The demonstrated advantages of TRIGA fuel over other fuel used in research and test reactors include:
- The warm neutron principle utilized in the UZrH fuel gives the reactor a "prompt negative temperature coefficient of reactivity" versus a delayed coefficient for other types of research reactors utilizing aluminum clad plate-type fuel. This allows TRIGA reactors to safely withstand events that would completely destroy plate-fueled reactor cores.
- UZrH is chemically stable. It can be safely quenched at 1200°C in water, while destructive and unsafe exothermic metal-water reactions take place with aluminum of plate-type fuel at 650°C.
- High-temperature strength and ductility of the stainless steel or Alloy 800 fuel cladding provides total clad integrity at temperatures as high as 950°C. The aluminum cladding on plate-type fuel melts and fails at about 650°C.
- The UZrH fuel material has far superior retention of radioactive fission products compared with aluminum-clad, plate-type fuel. These plate-type fuels will melt at about 650°C, releasing nearly all of the volatile fission product inventory in the fuel. At the same temperature, UZrH retains more than 99% of these fission products, even if all the cladding were to be removed.
The prototype TRIGA nuclear reactor was commissioned on General Atomics' then new site on May 3, 1958. Known as the TRIGA Mark I reactor, it was originally licensed to operate at a power level of 10 kilowatts, but was soon upgraded to 250 kilowatts. This little reactor, because of its inherently safe features, could also be rapidly "pulsed" to power levels of over 1,000 megawatts after which (and without any outside intervention) it would return, in a few thousandths of a second, to a safe low power as a result of the effect of the ubiquitous warm neutrons. This original TRIGA, designated as a nuclear historic landmark because it pioneered the use of unique, inherently safe capabilities in nuclear reactors, operated successfully until 1997, when it was permanently shut down because of its age. The pulsing feature of UZrH fueled reactors, first demonstrated in this prototype TRIGA at General Atomics, are standard among many TRIGA reactors, and special designs of pulsed TRIGA's in use today routinely achieve power levels of 22,000 MW to test the safety of fuels for nuclear power reactors.

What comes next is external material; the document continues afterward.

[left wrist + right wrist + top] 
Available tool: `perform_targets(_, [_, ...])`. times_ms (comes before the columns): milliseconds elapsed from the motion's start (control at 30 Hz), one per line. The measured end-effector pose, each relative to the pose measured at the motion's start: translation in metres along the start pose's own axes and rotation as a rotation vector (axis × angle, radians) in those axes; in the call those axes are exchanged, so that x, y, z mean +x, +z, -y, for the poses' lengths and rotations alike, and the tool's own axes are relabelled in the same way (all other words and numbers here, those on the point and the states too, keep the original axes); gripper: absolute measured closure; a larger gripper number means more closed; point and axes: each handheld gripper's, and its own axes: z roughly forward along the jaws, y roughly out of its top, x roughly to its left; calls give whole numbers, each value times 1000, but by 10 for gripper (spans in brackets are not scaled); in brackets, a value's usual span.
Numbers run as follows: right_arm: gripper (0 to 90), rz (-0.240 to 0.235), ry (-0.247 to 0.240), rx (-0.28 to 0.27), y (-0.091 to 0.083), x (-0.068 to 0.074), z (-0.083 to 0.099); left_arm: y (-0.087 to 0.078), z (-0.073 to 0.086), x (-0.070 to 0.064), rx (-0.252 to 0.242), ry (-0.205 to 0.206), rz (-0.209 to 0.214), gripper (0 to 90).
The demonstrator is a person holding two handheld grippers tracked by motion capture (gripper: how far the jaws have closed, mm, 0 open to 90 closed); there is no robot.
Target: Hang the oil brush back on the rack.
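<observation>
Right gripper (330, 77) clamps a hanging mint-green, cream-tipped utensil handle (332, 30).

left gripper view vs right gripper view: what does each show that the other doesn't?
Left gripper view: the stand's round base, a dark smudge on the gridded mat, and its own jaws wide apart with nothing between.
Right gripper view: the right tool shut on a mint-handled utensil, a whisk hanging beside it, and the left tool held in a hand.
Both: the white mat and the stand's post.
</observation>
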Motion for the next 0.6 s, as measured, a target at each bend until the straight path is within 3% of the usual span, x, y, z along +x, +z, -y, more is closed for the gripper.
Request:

In times of increasing public concern with the perceived hazards of nuclear facilities, the safety advantages of TRIGA type reactors in themselves justify the use of this technology. The unique safety of the UZrH fuel makes unnecessary the expensive pressure containment building required by present safety regulations for research reactors with aluminum clad plate-type fuel. In contrast, many TRIGA reactors are located in existing buildings on university campuses and even in hospitals.
Additionally, there are perceived environmental hazards associated with temporary storage of the spent fuel at the reactor facility, transportation of the fuel and its final disposal. The unique design of UZrH fuel allows it to be used for a significantly longer time in the reactor, typically three to four times as long as other types of fuel. Therefore in a given period of time, there will be only one-third to one-fourth as much spent fuel discharged from a TRIGA reactor. The results are far less spent fuel stored at the reactor site, less fuel to be transported over public highways, and less fuel to be put into permanent high level waste storage or reprocessed.